→ Task statement
Write out the data exactly, please, and omit the pictures.

→ Dataset excerpt
********

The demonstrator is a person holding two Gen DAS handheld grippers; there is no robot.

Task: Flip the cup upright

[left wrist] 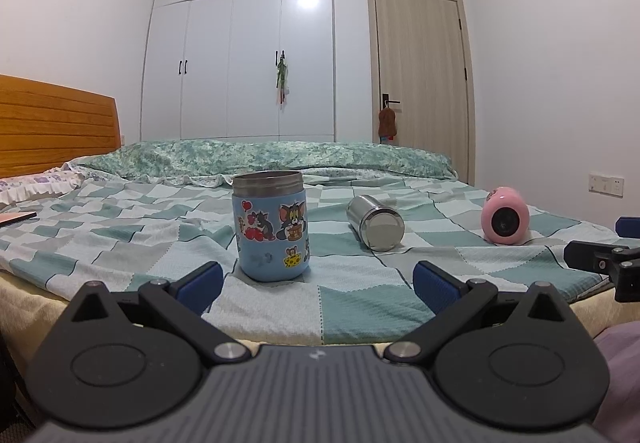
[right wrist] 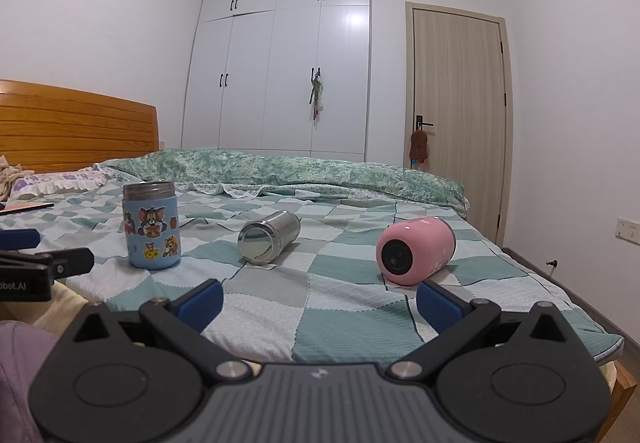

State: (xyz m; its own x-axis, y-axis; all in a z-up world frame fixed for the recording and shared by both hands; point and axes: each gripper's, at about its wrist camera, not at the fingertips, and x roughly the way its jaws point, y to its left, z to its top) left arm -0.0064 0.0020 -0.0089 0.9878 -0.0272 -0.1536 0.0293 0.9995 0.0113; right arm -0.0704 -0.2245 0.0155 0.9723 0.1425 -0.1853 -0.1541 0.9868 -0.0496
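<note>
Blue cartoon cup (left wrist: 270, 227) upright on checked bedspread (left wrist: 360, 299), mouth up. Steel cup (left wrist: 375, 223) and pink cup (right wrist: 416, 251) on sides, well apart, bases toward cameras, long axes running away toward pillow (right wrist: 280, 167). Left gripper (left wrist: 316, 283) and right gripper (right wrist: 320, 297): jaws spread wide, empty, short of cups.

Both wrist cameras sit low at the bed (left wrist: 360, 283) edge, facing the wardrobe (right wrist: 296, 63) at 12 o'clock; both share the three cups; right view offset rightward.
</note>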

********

→ Finished exercise
The demonstrator is a person holding two Gen DAS handheld grippers; there is no robot.

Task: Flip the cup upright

[left wrist] 
[right wrist] 

State: (xyz m; its own x-axis, y-axis; all in a z-up world frame fixed for the recording and shared by both hands; point and axes: each gripper's, at about its wrist camera, not at the fingertips, and x roughly the way its jaws point, y to its left, z to its top) left arm -0.0064 0.0020 -0.0089 0.9878 -0.0272 -0.1536 0.0293 0.9995 0.0113; right arm -0.0704 -0.2245 0.0155 0.9723 0.1425 -0.1853 -0.1541 0.9868 -0.0496
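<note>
Blue cartoon cup (left wrist: 270, 227) upright on checked bedspread (left wrist: 360, 299), mouth up. Steel cup (left wrist: 375, 223) and pink cup (right wrist: 416, 251) on sides, well apart, bases toward cameras, long axes running away toward pillow (right wrist: 280, 167). Left gripper (left wrist: 316, 283) and right gripper (right wrist: 320, 297): jaws spread wide, empty, short of cups.

Both wrist cameras sit low at the bed (left wrist: 360, 283) edge, facing the wardrobe (right wrist: 296, 63) at 12 o'clock; both share the three cups; right view offset rightward.
</note>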

The answer has been fully written out.